July 3, 2022

How the National AI Research Resource can steward the datasets it hosts

Last week I participated on a panel about the National AI Research Resource (NAIRR), a proposed computing and data resource for academic AI researchers. The NAIRR’s goal is to subsidize the spiraling costs of many types of AI research that have put them out of reach of most academic groups.

My comments on the panel were based on a recent study by researchers Kenny Peng, Arunesh Mathur, and me (NeurIPS ‘21) on the potential harms of AI. We looked at almost 1,000 research papers to analyze how they used datasets, which are the engine of AI.
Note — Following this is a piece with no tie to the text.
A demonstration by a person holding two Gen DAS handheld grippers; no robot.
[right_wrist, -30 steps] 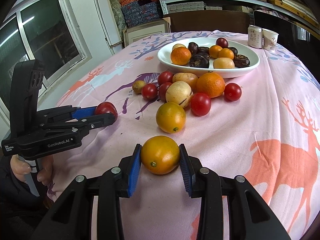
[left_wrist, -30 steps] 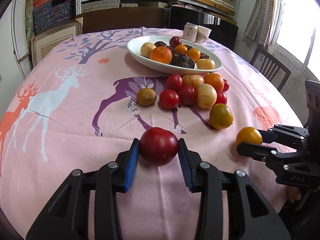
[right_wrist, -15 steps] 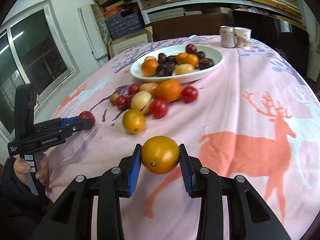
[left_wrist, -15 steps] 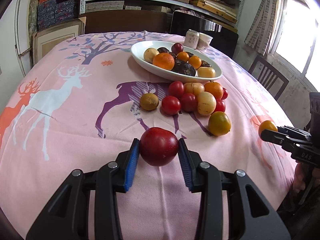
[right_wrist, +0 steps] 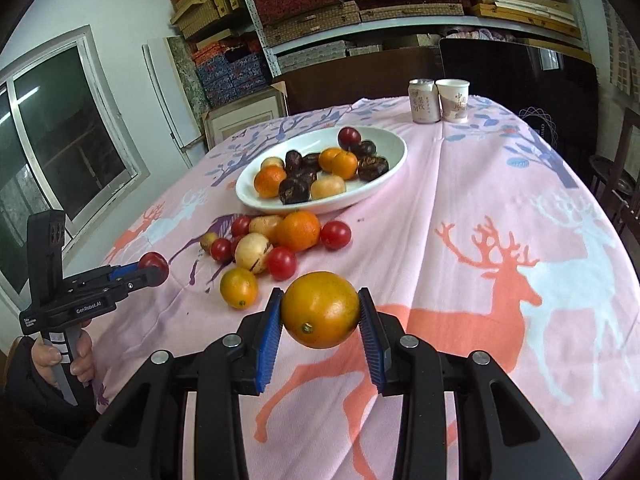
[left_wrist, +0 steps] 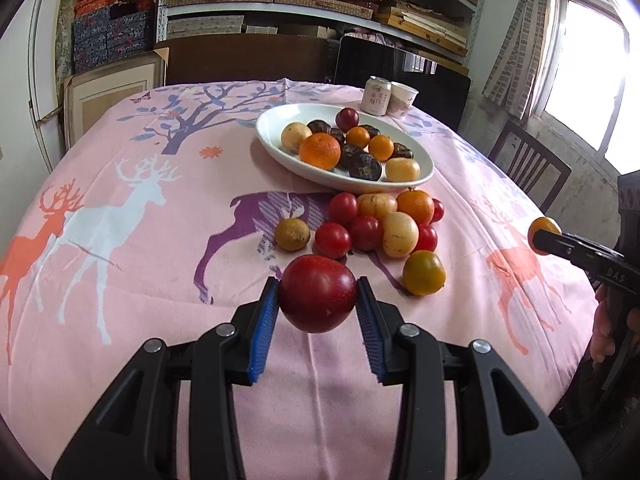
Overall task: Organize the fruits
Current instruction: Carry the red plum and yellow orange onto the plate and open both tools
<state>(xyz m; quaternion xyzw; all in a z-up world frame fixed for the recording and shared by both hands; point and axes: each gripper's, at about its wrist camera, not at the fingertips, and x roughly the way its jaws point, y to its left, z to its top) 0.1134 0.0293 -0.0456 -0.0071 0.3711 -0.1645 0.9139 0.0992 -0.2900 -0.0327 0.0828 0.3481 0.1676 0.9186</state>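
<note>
Fruit is clamped in both tools above the pink deer-print tablecloth [left_wrist: 120, 280]. The left gripper [left_wrist: 317, 306] pinches a dark red fruit [left_wrist: 317, 293] between its blue pads, and the right gripper [right_wrist: 320, 312] pinches an orange fruit [right_wrist: 320, 310] the same way, both lifted off the cloth. A loose cluster of fruits [right_wrist: 276, 244] lies just in front of a white oval dish [right_wrist: 384, 176] already holding others. A can [right_wrist: 423, 101] and a paper cup [right_wrist: 453, 99] stand side by side behind the dish.

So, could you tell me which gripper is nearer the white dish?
Left, though not by much. The left gripper holds a red fruit below the dish; the right gripper sits farther back, off to the side.
</note>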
Let me briefly mention just two of the many things we found, and then I’ll present some ideas for NAIRR based on our findings. First, we found that “derived datasets” are extremely common. For example, there’s a popular facial recognition dataset called Labeled Faces in the Wild, and there are at least 20 new datasets that incorporate the original data and extend it in some way. One of them adds race and gender annotations. This means that a dataset may enable new harms over time. For example, once you have race annotations, you can use it to build a model that tracks the movement of ethnic minorities through surveillance cameras, which some governments seem to be doing.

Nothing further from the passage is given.